[Data extracted from a collection]
○ ○ ○
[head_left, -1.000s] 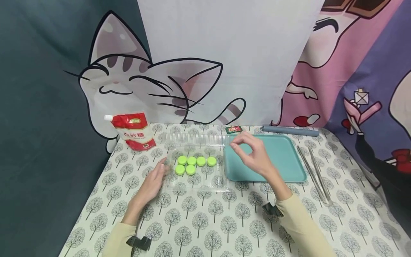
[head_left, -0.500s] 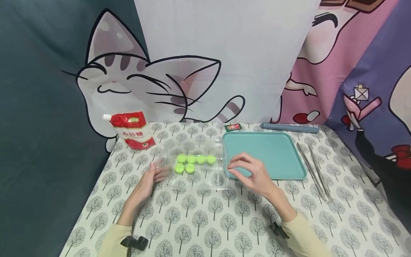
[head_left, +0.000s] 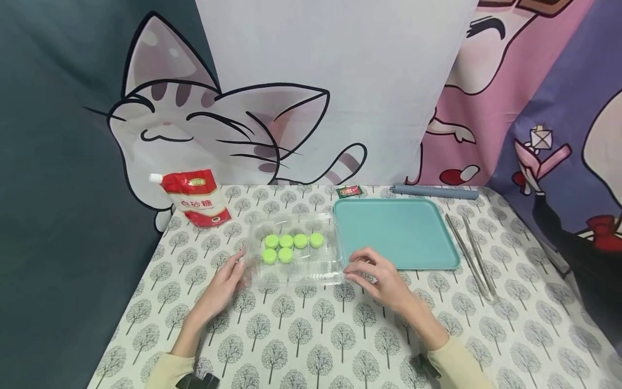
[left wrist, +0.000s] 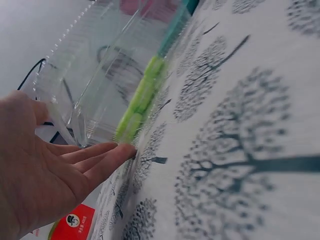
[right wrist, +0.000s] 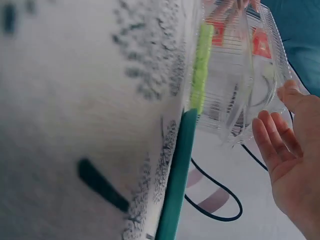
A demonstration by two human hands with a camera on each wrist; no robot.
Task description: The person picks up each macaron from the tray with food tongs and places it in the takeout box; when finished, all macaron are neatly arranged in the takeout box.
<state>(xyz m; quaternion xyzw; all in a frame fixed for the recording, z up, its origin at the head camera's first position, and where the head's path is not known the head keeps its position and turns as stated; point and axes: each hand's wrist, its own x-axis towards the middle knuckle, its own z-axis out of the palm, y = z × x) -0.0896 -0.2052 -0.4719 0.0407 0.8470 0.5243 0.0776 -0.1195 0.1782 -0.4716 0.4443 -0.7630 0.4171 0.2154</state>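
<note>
A clear plastic clamshell box (head_left: 311, 273) stands on the table with several bright green macarons (head_left: 300, 241) inside. Its see-through lid (left wrist: 107, 47) is over the base and tilted, with a gap along the side. My left hand (head_left: 224, 283) is at the box's left side, fingers stretched along the lower edge and thumb up by the lid. At the front right corner is my right hand (head_left: 381, 278). In the right wrist view its fingers are loosely extended and its thumb (right wrist: 290, 95) is at the lid's edge. Exact fingertip contact is hard to see through the plastic.
A teal tray (head_left: 396, 232) lies right of the box, with metal tongs (head_left: 473, 259) beyond it. A grey-blue rod (head_left: 434, 192) and a small red-green packet (head_left: 349, 191) lie at the back. A red and white sugar pouch (head_left: 196, 198) stands back left.
The lid has swung forward and down over the macarons. My right hand has come from the back edge of the box to its front right corner. My left hand stays on the left side.
</note>
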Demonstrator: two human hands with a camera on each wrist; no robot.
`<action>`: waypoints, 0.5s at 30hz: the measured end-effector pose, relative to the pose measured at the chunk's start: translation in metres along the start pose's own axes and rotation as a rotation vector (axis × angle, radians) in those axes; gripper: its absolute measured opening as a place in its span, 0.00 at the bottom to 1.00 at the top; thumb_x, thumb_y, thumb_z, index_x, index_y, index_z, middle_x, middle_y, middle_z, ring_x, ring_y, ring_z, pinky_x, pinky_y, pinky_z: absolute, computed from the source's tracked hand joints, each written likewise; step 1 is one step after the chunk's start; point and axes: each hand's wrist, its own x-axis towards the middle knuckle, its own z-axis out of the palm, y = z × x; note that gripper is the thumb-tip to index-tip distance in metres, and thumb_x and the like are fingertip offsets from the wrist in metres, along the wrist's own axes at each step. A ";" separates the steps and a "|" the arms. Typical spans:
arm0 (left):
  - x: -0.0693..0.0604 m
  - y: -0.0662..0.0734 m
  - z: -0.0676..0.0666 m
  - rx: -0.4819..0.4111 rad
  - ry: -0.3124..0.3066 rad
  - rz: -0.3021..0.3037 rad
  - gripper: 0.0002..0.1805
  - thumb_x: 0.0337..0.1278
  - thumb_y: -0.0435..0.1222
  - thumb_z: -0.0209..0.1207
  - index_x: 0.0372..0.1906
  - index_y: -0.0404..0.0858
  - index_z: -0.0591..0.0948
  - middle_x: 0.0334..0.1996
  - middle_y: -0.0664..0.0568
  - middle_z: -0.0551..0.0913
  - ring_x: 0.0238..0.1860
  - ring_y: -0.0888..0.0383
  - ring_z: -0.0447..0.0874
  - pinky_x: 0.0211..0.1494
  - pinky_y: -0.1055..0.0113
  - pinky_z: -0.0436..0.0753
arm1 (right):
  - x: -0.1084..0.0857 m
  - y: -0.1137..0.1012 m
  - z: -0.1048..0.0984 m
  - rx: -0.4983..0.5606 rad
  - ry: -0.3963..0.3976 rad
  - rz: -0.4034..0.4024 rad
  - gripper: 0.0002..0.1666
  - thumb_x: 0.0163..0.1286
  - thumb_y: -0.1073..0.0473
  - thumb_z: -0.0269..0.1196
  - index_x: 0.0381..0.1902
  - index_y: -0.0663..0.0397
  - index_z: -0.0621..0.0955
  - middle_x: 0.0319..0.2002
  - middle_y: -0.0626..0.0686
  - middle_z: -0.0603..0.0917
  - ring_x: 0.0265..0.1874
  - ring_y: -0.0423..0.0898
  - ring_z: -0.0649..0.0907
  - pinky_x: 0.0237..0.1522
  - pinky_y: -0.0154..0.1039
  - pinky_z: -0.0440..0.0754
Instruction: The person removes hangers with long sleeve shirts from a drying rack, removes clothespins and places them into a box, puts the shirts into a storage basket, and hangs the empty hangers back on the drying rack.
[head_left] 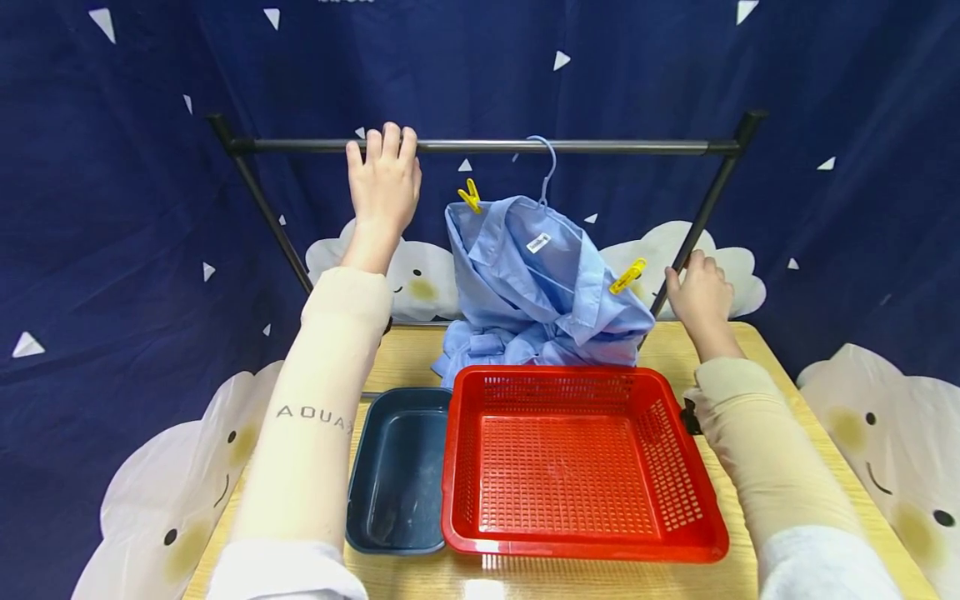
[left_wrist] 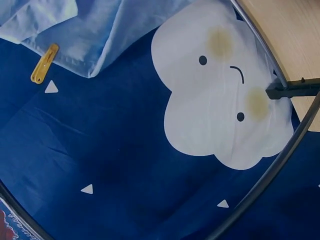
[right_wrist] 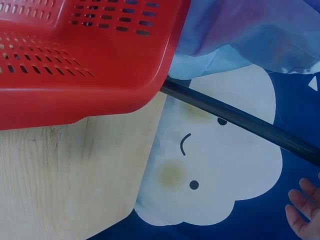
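A light blue shirt hangs by a pale hanger on the black rack's top bar. One yellow clip is on its left shoulder, another yellow clip on its right. Left of the hanger, my left hand lies against the bar with its fingers extended over it. My right hand is beside the rack's right post, fingers loosely spread; in the right wrist view the fingers show apart from the post. The left wrist view shows a clip at the shirt's edge, no hand.
A red perforated basket stands on the wooden table in front of the shirt. To its left, touching or nearly so, is a dark blue tub. A navy curtain with white clouds and triangles hangs behind and at both sides.
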 end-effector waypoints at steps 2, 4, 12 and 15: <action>0.001 0.002 0.000 0.003 0.001 0.002 0.19 0.65 0.40 0.43 0.58 0.39 0.66 0.55 0.44 0.67 0.56 0.45 0.62 0.58 0.48 0.58 | 0.000 0.001 0.001 -0.006 0.007 0.007 0.23 0.70 0.51 0.46 0.46 0.70 0.65 0.44 0.72 0.70 0.46 0.70 0.70 0.44 0.63 0.65; 0.003 0.004 0.001 0.008 0.000 -0.002 0.19 0.65 0.40 0.43 0.58 0.39 0.67 0.55 0.44 0.67 0.56 0.46 0.62 0.58 0.48 0.58 | 0.000 0.001 0.002 -0.007 0.016 0.011 0.23 0.70 0.51 0.47 0.45 0.70 0.65 0.43 0.72 0.70 0.46 0.70 0.70 0.43 0.63 0.66; 0.006 0.006 0.004 0.013 -0.004 -0.041 0.17 0.66 0.40 0.42 0.57 0.40 0.67 0.54 0.45 0.67 0.57 0.47 0.63 0.59 0.49 0.58 | 0.000 0.000 0.004 -0.010 0.037 0.015 0.21 0.69 0.52 0.48 0.43 0.69 0.66 0.41 0.70 0.72 0.44 0.69 0.72 0.41 0.63 0.67; 0.006 0.007 0.004 0.007 -0.011 -0.047 0.17 0.67 0.41 0.42 0.57 0.40 0.67 0.54 0.44 0.67 0.57 0.47 0.63 0.59 0.48 0.58 | -0.001 -0.001 0.005 -0.013 0.035 0.018 0.21 0.70 0.52 0.48 0.44 0.70 0.66 0.41 0.71 0.72 0.44 0.69 0.72 0.40 0.63 0.67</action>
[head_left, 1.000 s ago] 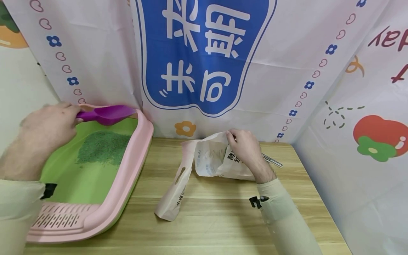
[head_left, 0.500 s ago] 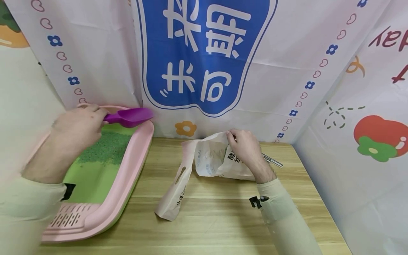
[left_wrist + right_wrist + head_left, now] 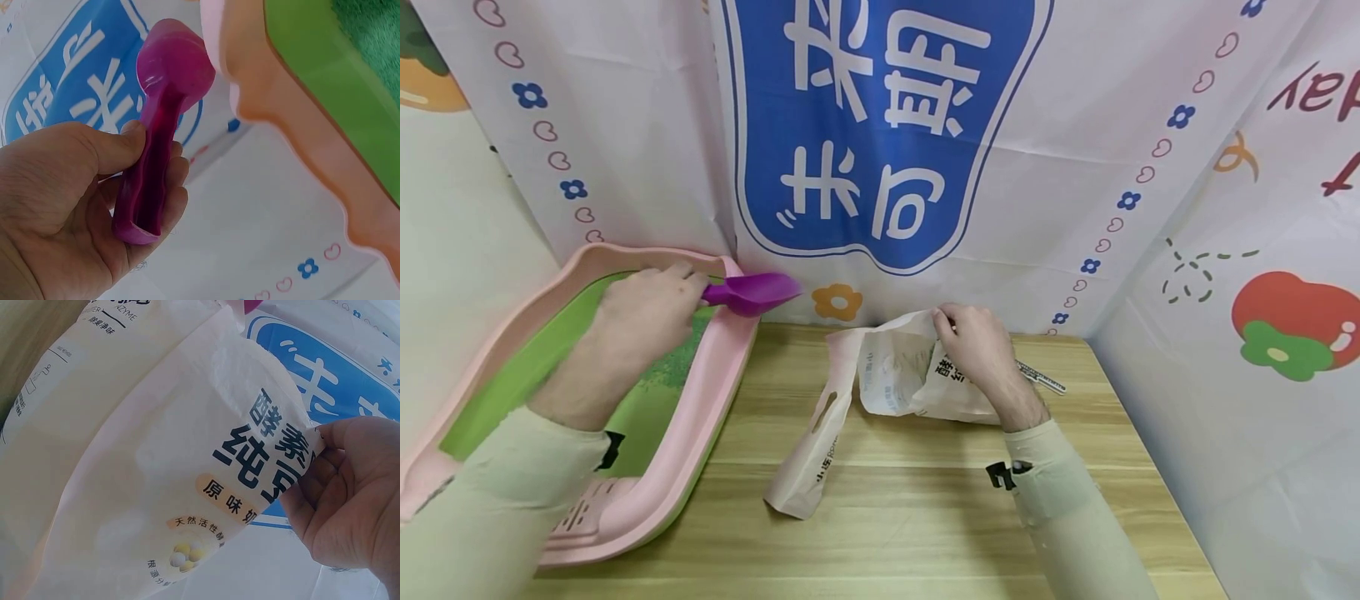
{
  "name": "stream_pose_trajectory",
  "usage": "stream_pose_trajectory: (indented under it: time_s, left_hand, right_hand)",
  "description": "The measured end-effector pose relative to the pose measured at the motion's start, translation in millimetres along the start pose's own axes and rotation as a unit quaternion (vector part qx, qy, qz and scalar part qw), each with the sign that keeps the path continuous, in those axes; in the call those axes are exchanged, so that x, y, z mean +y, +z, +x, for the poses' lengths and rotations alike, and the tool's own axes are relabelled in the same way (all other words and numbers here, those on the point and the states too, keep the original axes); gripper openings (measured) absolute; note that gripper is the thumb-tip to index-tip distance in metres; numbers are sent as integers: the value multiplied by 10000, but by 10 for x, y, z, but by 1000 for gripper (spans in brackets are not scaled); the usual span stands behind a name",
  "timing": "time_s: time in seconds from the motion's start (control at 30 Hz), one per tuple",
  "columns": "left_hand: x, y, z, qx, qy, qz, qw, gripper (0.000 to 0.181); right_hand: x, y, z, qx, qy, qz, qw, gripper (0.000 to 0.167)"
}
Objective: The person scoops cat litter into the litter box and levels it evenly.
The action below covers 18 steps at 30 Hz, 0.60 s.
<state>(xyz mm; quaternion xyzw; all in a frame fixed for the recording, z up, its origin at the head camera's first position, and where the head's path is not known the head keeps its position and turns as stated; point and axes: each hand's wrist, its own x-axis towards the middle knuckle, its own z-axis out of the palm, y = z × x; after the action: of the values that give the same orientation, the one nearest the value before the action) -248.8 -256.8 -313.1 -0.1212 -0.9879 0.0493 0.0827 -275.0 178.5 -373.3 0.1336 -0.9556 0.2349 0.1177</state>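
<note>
In the head view, a purple scoop (image 3: 760,293) is held by its handle in my left hand (image 3: 643,321), its bowl over the right back corner of the pink-rimmed litter box (image 3: 730,371). The left wrist view shows thumb and fingers wrapped round the hollow scoop handle (image 3: 150,169). Green litter (image 3: 673,367) lies in the box, partly hidden by my left arm. Pinched by its top edge in my right hand (image 3: 976,346) is a white printed bag (image 3: 895,379), its mouth gaping toward the left. The right wrist view shows the bag's printed side (image 3: 187,456).
The bag's torn strip with a handle slot (image 3: 808,467) hangs down across the wooden table (image 3: 880,517). A ruler-like marked strip (image 3: 1041,377) lies behind my right wrist. A printed cloth wall (image 3: 1037,192) rises along the table's back, with another side wall (image 3: 1247,433) at right.
My left hand has carried the scoop rightward, from above the litter box to past its right back corner, toward the bag. My right hand and the bag have stayed put.
</note>
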Motion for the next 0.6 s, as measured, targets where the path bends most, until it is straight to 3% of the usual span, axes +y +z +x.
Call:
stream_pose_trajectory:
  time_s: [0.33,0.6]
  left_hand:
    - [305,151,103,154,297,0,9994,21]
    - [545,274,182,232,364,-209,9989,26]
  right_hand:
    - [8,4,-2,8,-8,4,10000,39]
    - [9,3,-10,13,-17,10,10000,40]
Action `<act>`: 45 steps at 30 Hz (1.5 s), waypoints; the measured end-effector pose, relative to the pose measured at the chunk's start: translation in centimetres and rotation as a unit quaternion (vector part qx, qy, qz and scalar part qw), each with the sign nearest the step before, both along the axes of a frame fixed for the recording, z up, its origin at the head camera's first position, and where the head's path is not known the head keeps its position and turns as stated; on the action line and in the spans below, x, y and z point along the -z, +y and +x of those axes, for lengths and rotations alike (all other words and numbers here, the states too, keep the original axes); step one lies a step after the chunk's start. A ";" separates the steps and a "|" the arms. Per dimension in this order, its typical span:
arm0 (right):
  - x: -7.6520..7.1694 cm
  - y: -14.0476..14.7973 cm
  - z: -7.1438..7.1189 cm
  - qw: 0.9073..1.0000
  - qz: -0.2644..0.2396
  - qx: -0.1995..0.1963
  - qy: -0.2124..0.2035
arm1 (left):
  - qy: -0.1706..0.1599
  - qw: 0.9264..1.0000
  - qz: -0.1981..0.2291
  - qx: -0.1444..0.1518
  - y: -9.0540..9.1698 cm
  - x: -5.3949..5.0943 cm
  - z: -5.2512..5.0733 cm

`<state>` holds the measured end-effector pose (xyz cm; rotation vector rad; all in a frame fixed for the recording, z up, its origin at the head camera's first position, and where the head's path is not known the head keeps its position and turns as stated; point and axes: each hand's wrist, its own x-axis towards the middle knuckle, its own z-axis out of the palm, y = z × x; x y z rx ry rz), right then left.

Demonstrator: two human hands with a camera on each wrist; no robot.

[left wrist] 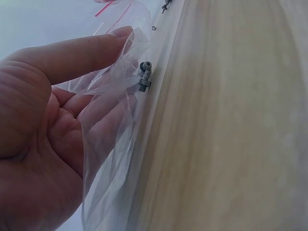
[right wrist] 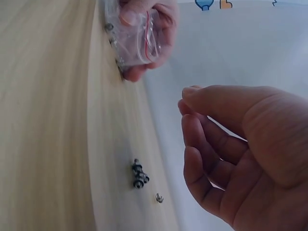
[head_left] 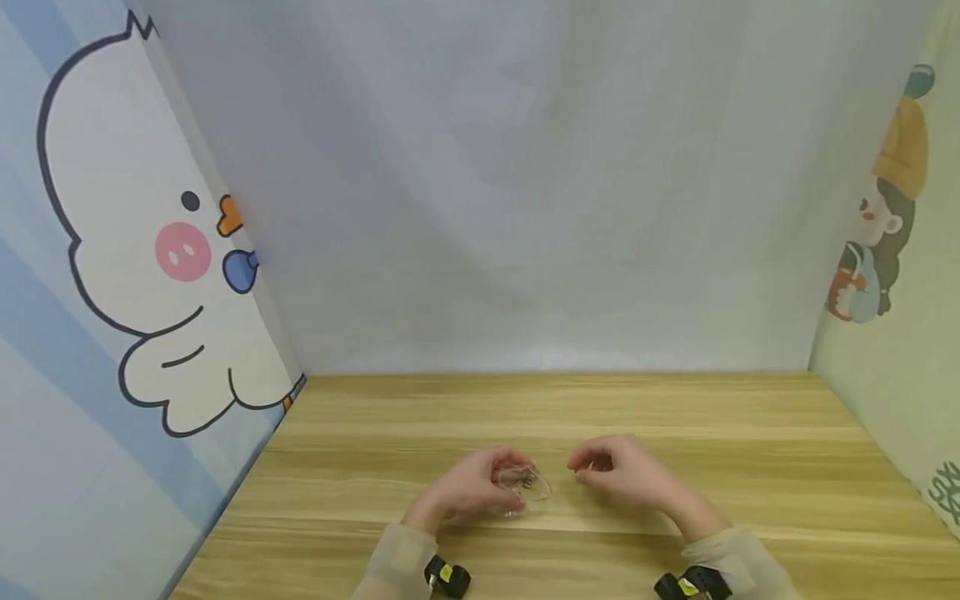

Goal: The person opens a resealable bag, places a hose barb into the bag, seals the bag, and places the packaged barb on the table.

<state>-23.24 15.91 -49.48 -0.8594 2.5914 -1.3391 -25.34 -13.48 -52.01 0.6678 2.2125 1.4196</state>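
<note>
My left hand (head_left: 480,483) grips a small clear zip bag (left wrist: 110,130) with a red seal strip, the thumb over it and the fingers curled behind. A dark metal fitting (left wrist: 145,76) shows at the bag's edge in the left wrist view; whether it lies inside is unclear. Apart from the bag, my right hand (head_left: 622,471) is just above the table, its fingers loosely bent and the thumb tip close to the index finger. Nothing is seen between them. Near it in the right wrist view lie dark metal fittings (right wrist: 138,175) and a smaller shiny piece (right wrist: 159,198).
The wood-grain table (head_left: 420,408) stretches out under both hands. A pale grey sheet (head_left: 525,208) stands at the back. Printed panels close the sides, a cartoon bird (head_left: 135,250) on the left and a cartoon figure (head_left: 892,208) on the right.
</note>
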 end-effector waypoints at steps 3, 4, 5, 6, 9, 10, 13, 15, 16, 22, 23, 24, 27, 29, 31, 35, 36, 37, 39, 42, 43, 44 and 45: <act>0.0 0.7 -0.2 1.000 -0.001 0.009 -0.014 | -0.006 1.000 0.009 0.000 0.1 0.0 0.0; 0.0 0.9 -0.2 1.000 -0.002 0.012 -0.018 | -0.009 1.000 0.012 0.000 0.1 -0.1 0.0; -0.1 1.1 -0.2 1.000 -0.003 0.015 -0.021 | -0.010 1.000 0.015 0.000 0.1 -0.1 0.1; -0.1 1.3 -0.3 1.000 -0.003 0.018 -0.023 | -0.011 1.000 0.016 -0.001 0.1 -0.1 0.1; -0.1 1.7 -0.4 1.000 -0.002 0.024 -0.019 | -0.007 1.000 0.014 0.000 0.1 -0.1 0.1; -0.1 1.8 -0.5 1.000 -0.001 0.026 -0.016 | -0.007 1.000 0.014 0.000 0.1 -0.2 0.1; -0.2 2.1 -0.7 1.000 -0.001 0.025 -0.015 | -0.004 1.000 0.008 0.002 0.0 -0.1 0.1; -0.2 2.3 -0.7 1.000 -0.001 0.027 -0.016 | 0.000 1.000 0.001 0.001 0.0 -0.1 0.1; -0.1 2.4 -0.8 0.999 0.000 0.030 -0.015 | 0.001 1.000 -0.001 0.001 0.0 -0.2 0.1; 0.0 3.2 -0.9 0.998 0.016 0.056 -0.015 | -0.002 1.000 -0.005 0.001 -0.1 -0.1 0.1; 0.0 3.4 -0.9 0.998 0.019 0.062 -0.018 | -0.003 1.000 -0.004 0.001 -0.1 -0.1 0.1; 0.0 3.5 -0.9 0.997 0.023 0.067 -0.019 | -0.005 1.000 0.000 0.000 -0.1 -0.1 0.1; 0.1 4.0 -1.0 0.996 0.030 0.079 -0.023 | -0.006 1.000 0.006 0.003 0.0 0.0 0.0; 0.3 4.3 -1.2 0.995 0.033 0.088 -0.020 | -0.006 1.000 0.009 0.006 0.0 0.0 0.0; 0.5 4.6 -1.3 0.995 0.032 0.094 -0.015 | -0.003 1.000 0.010 0.009 0.0 0.0 -0.1; 0.8 4.9 -1.4 0.993 0.036 0.109 -0.014 | -0.003 1.000 0.010 0.009 0.1 0.0 0.0; 0.8 4.9 -1.5 0.993 0.036 0.111 -0.014 | -0.002 1.000 0.008 0.008 0.1 0.0 0.0; 0.9 5.0 -1.5 0.993 0.037 0.114 -0.016 | -0.002 1.000 0.005 0.007 0.1 0.0 0.0; 1.1 5.0 -1.5 0.992 0.034 0.119 -0.021 | -0.003 1.000 0.003 0.006 0.1 0.0 0.1; 1.3 5.0 -1.7 0.991 0.028 0.127 -0.031 | -0.002 1.000 0.001 0.008 0.1 0.1 0.0; 1.3 5.0 -1.8 0.991 0.027 0.129 -0.034 | -0.002 1.000 0.001 0.008 0.0 0.1 0.0; 1.4 5.0 -1.9 0.991 0.025 0.129 -0.035 | -0.002 1.000 0.002 0.007 0.0 0.1 -0.1; 1.4 5.0 -2.0 0.991 0.024 0.130 -0.035 | -0.001 1.000 0.002 0.007 0.0 0.1 -0.1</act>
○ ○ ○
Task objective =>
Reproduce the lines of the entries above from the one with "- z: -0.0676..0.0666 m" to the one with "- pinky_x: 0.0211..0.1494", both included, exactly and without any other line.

Exercise result =>
  - z: -0.0676..0.0666 m
  - rx: -0.4819..0.4111 rad
  - ry: -0.3124..0.3066 rad
  - rz: -0.3021..0.3037 rad
  - gripper: 0.0002..0.1805
  - thumb_x: 0.0337..0.1278
  - thumb_y: -0.0435..0.1222
  - thumb_z: -0.0209..0.1207
  - index_x: 0.0372..0.1906
  - index_y: -0.0404..0.0858
  - index_z: -0.0591..0.0948
  - middle_x: 0.0334..0.1996
  - middle_y: -0.0664..0.0568
  - middle_z: -0.0551..0.0913
  - ring_x: 0.0238..0.1860
  - ring_y: -0.0888..0.0383
  - ring_z: -0.0447..0.0874
  - pinky_x: 0.0211..0.1494

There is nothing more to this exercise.